Saturday 18 August 2012

SWIG and binary strings

Introduction

This post explains a few methods for passing binary strings to a C function and getting a binary string back to Python (via arguments or a struct).

The test function we are wrapping reverses strings. This can be done using two arrays (with a ptr pointing to the end of the output string):
for (i=0; i<size_in; i++)
{
    *(ptr-i) = *(s_in+i);
}
Or, we can reverse the string in place, using a temporary variable. In this case, ptr points to the end of the input string, and we swap *(ptr-i) and *(s_in+i) using a temporary variable. Because of this, we only iterate over half the input array:
for (i=0; i<size_in/2; i++)
{
    temp = *(ptr-i);

    *(ptr-i) = *(s_in+i);
    *(s_in+i) = temp;
}
Complete code: rev.c and rev.h - setup.py compiles the string based Python wrapper (using the rev.i SWIG interface file), whereas setup_num.py compiles a Numpy based wrapper (both the in/out and inplace version, uses revnum.i). The test.py file helps testing the wrappers.

Passing built-in strings

Passing binary strings from Python to C

SWIG has a helper function for that:
%apply (char *STRING, size_t LENGTH) {
    ( unsigned char *s_in, size_t size_in) }
Notice the char *STRING, size_t LENGTH vs unsigned char *s_in, size_t size_in. There is no unsigned char *STRING.

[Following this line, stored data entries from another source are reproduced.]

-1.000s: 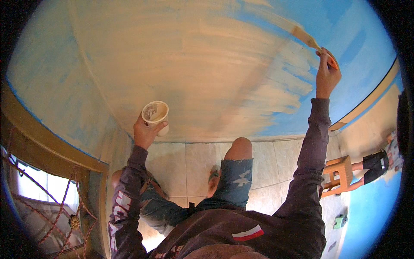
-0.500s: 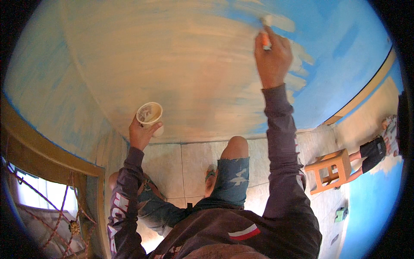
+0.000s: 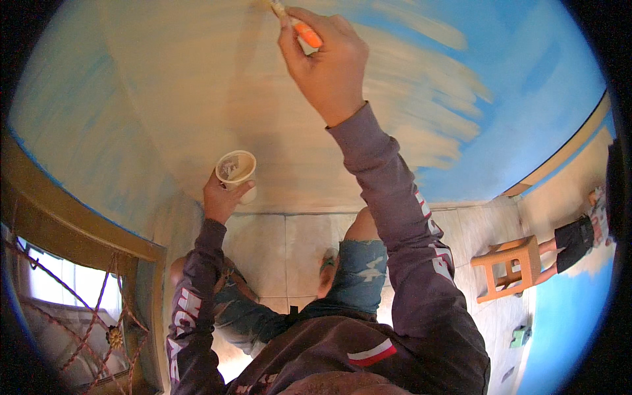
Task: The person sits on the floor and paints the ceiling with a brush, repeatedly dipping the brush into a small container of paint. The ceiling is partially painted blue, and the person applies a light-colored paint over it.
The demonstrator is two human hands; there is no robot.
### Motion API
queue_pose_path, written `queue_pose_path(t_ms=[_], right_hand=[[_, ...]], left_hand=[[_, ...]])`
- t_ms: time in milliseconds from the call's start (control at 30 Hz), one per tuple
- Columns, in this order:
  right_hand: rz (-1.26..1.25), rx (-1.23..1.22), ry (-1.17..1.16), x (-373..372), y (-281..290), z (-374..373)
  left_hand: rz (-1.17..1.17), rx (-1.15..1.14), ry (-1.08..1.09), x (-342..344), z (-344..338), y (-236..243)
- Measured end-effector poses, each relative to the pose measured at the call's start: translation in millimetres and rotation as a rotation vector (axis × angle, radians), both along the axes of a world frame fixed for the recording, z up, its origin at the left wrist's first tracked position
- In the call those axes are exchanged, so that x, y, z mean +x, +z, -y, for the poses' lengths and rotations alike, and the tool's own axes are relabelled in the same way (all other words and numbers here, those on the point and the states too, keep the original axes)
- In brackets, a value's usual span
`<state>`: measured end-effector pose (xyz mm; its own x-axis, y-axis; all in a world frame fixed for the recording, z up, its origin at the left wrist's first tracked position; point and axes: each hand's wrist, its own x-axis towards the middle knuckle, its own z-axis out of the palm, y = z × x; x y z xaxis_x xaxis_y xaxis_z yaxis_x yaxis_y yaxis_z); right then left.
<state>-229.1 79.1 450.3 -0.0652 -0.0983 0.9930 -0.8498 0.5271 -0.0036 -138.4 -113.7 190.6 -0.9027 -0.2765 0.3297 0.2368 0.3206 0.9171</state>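
Observation:
My right hand (image 3: 329, 62) is raised at the top middle, fingers closed round a paintbrush (image 3: 307, 34) with an orange handle. Its bristle end meets the wall near the upper edge of the view. The wall (image 3: 217, 85) carries streaky beige paint over blue, with bare blue showing at the right. Lower and to the left, my left hand (image 3: 222, 197) grips a pale plastic cup (image 3: 247, 191). Beige paint coats the cup's inside, and its mouth tilts toward me.
An orange plastic stool (image 3: 505, 268) stands on the tiled floor (image 3: 250, 257) at right, with another person (image 3: 573, 243) behind it. A green object (image 3: 520, 336) lies near the blue wall there. At lower left is a framed opening with crossed ropes (image 3: 99, 322).
My right hand has swept left across the wall with the paintbrush, from the blue edge into the beige area. The left hand with the cup has barely shifted.

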Motion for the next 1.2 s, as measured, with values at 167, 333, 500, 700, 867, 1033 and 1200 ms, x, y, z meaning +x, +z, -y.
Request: queue_pose_path(t_ms=[167, 333, 500, 700, 867, 1033, 1200], right_hand=[[0.306, -0.170, 0.168, -21.1, 4.5, -27.8], [0.330, -0.219, 0.186, -60.9, 5.9, -98.7], [0.411, -0.229, 0.045, -53.7, 17.8, -170.0], [0.422, -0.206, -0.104, -34.3, 27.4, -226.6], [0.428, -0.252, -0.032, -4.6, 26.8, -240.6], [0.493, -0.245, 0.188, 24.3, 33.2, -206.7], [0.477, -0.023, 0.210, 13.3, 40.3, -144.5]], left_hand=[[0.014, -0.021, 0.017, 3.6, 3.1, 2.8], [0.039, 0.009, 0.028, 1.2, -0.8, 2.3], [0.020, -0.053, 0.040, 0.4, -1.0, -0.9], [0.058, -0.032, 0.016, -0.8, 2.4, -4.1], [0.060, -0.058, 0.017, 5.3, -2.1, 10.1], [0.064, -0.081, 0.033, 7.3, -4.9, 12.7], [0.060, -0.036, 0.009, 3.8, -1.2, 6.7]])
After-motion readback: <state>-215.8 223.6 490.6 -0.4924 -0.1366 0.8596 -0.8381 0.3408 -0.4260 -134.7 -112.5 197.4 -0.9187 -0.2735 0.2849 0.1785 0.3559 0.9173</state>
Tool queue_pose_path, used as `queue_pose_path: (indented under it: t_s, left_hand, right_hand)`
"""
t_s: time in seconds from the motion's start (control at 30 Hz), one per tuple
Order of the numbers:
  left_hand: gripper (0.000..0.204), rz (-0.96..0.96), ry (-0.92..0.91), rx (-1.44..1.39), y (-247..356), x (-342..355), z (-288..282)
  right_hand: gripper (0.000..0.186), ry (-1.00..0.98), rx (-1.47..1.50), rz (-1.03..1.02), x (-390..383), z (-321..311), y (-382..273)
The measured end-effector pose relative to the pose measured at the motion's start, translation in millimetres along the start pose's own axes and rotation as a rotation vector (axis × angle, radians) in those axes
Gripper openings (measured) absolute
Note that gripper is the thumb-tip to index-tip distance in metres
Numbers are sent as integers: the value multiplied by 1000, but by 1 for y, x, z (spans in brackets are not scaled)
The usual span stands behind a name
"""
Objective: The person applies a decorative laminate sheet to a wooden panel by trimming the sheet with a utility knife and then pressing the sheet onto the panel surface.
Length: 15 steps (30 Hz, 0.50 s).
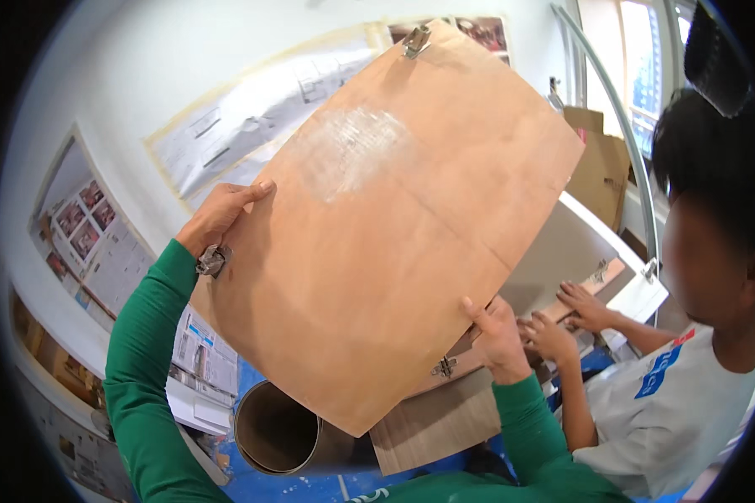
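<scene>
A large thin wooden sheet (377, 277), light tan and tilted up, spans the middle of my view. A whitish scuffed patch marks its upper left part. My left hand (220, 214) grips its left edge, thumb on the face and the other fingers mostly behind. My right hand (499, 335) pinches the lower right edge, thumb in front. A metal clip (416, 40) bites the sheet's top corner. Another metal clip (213, 261) sits just below my left hand, and a third clip (445, 366) shows at the edge near my right hand.
At my right, a person in a white shirt (654, 411) rests both hands on a wooden strip (591, 289) on a white panel. Below the sheet are a rolled cylinder (256, 436) and a wood-grain piece (432, 427). A cardboard box (602, 172) stands at the back right.
</scene>
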<state>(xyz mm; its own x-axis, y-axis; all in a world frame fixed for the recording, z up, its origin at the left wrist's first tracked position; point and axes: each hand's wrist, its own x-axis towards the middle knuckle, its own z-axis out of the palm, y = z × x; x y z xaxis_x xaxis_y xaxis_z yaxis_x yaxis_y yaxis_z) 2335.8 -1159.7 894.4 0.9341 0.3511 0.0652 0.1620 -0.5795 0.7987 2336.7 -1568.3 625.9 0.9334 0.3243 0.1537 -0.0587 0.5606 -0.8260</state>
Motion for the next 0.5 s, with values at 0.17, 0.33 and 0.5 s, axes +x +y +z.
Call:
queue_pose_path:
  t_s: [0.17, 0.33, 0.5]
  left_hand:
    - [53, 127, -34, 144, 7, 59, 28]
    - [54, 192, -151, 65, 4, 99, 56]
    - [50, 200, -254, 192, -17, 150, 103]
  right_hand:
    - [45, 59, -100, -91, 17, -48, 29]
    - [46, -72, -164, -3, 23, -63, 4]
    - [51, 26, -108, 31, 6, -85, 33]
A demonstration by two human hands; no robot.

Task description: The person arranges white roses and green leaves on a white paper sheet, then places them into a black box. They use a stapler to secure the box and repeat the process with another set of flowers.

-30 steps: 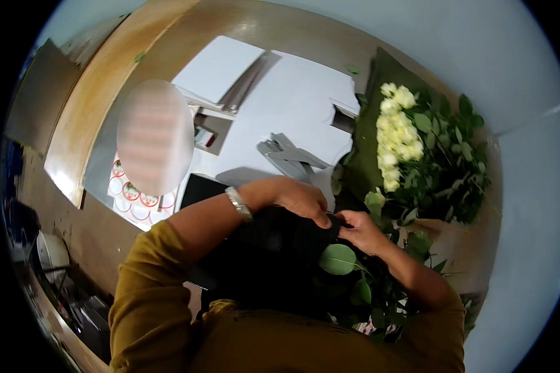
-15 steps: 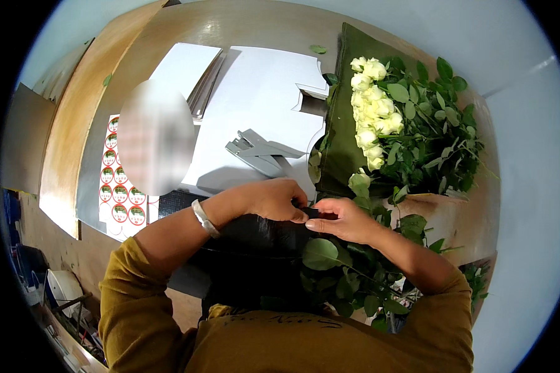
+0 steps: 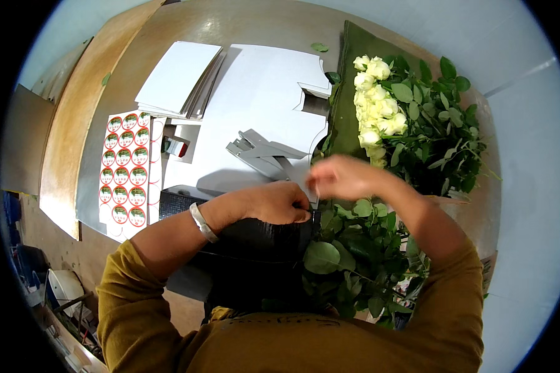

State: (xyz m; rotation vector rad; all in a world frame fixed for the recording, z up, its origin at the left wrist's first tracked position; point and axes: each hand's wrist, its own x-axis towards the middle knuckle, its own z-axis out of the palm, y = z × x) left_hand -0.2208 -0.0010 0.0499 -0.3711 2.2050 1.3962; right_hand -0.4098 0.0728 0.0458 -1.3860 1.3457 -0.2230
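Observation:
My left hand (image 3: 280,203) is closed, with thumb and fingers pinched on the edge of a black, shiny wrap (image 3: 264,235) in front of my body. Leafy green stems (image 3: 339,258) stick out at the wrap's right end. Blurred by motion, my right hand (image 3: 342,178) is raised just right of the left one, apart from the wrap; its fingers are smeared. Beyond both hands, a grey hand stapler (image 3: 261,148) lies on a large white cardboard sheet (image 3: 267,81).
White roses (image 3: 379,105) with long leafy stems lie on a dark green cloth (image 3: 358,46) at right. To the left are a sheet of round red-and-white stickers (image 3: 123,168), a stack of white cards (image 3: 179,74) and a small red-and-white object (image 3: 177,147).
My right hand has let go of the wrap's edge and moved up and away toward the stapler. My left hand stays pinched on the wrap.

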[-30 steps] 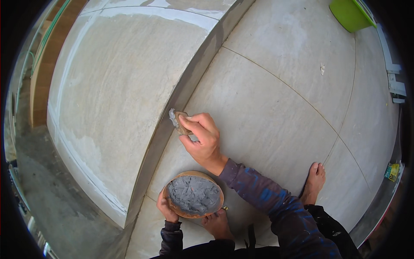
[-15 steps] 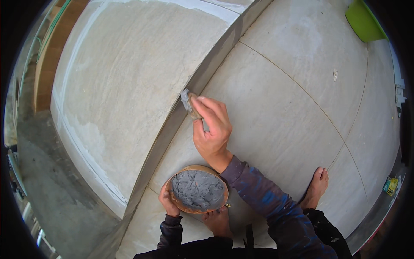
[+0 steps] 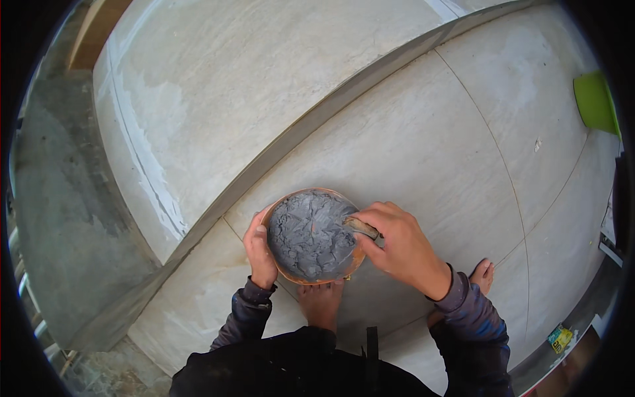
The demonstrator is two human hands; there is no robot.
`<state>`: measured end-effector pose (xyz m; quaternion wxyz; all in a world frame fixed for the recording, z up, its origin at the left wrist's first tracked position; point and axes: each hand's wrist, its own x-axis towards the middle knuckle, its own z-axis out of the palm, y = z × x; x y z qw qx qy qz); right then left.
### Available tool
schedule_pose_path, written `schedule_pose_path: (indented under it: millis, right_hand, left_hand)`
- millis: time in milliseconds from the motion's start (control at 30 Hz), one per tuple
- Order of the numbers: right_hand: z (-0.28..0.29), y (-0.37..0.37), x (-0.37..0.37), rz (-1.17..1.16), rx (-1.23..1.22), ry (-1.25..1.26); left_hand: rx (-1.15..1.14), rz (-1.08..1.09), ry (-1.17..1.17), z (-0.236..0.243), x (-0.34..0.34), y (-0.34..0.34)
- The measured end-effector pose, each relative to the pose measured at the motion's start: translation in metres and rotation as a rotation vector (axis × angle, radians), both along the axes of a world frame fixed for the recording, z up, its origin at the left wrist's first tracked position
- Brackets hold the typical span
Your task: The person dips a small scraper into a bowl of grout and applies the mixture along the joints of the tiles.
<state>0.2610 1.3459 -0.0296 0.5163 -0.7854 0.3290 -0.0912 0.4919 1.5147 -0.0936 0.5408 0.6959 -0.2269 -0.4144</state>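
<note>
Two bare hands are busy: the left hand (image 3: 260,257) clasps the side of an orange-rimmed bowl (image 3: 358,259) of grey paste (image 3: 307,235), and the right hand (image 3: 400,245) pinches a small brown scraper (image 3: 362,229) at the paste's right edge. The bowl is over the tiled floor (image 3: 423,145), near a low step (image 3: 317,116).

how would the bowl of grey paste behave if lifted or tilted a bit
The bowl probably feels heavy for its size, holding so much dense-looking grey paste. The paste likely won't slosh, since its surface keeps rough ridges.

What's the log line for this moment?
left hand: holds bowl at left | right hand: pinches small tool at bowl's right edge | contents: grey paste
</note>
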Motion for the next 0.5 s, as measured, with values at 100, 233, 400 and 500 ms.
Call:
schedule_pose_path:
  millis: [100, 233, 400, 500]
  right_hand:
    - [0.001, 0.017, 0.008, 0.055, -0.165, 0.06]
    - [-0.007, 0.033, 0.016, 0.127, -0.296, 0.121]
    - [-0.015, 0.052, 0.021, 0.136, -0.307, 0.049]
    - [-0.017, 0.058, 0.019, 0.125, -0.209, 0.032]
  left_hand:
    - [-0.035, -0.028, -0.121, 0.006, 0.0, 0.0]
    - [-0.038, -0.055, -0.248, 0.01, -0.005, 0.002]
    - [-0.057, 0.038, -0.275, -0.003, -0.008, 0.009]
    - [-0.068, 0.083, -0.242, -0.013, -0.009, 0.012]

Passing strings from C to Python via a structure

A structure is created, which holds both a char *buffer and a size_t size.
See this link for a detailed example. Briefly, the method relies on a structure typedef as in:
typedef struct binary_data {
    int size;
    unsigned char* data;
} binary_data;
and in the interface file:
%typemap(out) binary_data {
    $result = PyString_FromStringAndSize($1.data,$1.size);
}

Passing strings from C to Python via arguments

This method relies on the cstring.i helper.
%cstring_output_allocate_size(unsigned char **s_out, size_t *size_out, free(*$1)); 
None of these are Python specific and should work when exchanging strings with other languages.

Using Numpy.i

This one on the other hand is Python specific. Wrapper code generated by numpy.i only copies array when needed. Data exchange between C and Numpy arrays should therefore be at least as fast or faster than using Python strings. We'll check that later. I've explained elsewhere (here and here) how the numpy.i interface works, so let's get right to the point. I'll use:
  • Input:
    unsigned char* IN_ARRAY1, int DIM1
  • Output:
    unsigned char** ARGOUTVIEWM_ARRAY1, int* DIM1
  • Inplace:
    unsigned char* INPLACE_ARRAY1, size_t DIM1
This is the SWIG interface for passing data in/out as arguments:
%apply (unsigned char* IN_ARRAY1, int DIM1) {(unsigned char *s_in, size_t size_in)}

%apply (unsigned char** ARGOUTVIEWM_ARRAY1, int* DIM1) {(unsigned char **s_out, size_t *size_out)}

void reverse(unsigned char *s_in, size_t size_in, unsigned char **s_out, size_t *size_out);

And this one (using inline code) is for reversing arrays in place.
%apply (unsigned char* INPLACE_ARRAY1, size_t DIM1) {(unsigned char *s_in, size_t size_in)}

%inline %{

void inplace(unsigned char *s_in, size_t size_in)
{
    size_t i;
    unsigned char temp, *ptr = NULL;
    ptr = s_in + (size_in - 1);

    #pragma omp parallel for \
        default(shared) private(i,temp)

    for (i=0 ; i<size_in/2; i++)
    {
        temp = *(ptr-i);
        *(ptr-i) = *(s_in+i);
        *(s_in+i) = temp;
    }
}

%}

Code uses OpenMP (hence the pragma statement) but this of course isn't strictly necessary.

Putting it all together

Again, all the code is located over on my ezwidget repository: A small Python script (test.py) reverses a 5MB string 1001 times (so that the in place version actually reverses the string).

Result follows:
string version: 1001 times took 5.02 seconds
olleHolleH
numpy version: 1001 times took 2.72 seconds
olleHolleH
inplace version: 1001 times took 1.40 seconds
olleHolleH
As expected, the Numpy version is faster than passing strings to C functions. This may not be the case for non-contiguous arrays or when type changing or conversion to and from strings is involved.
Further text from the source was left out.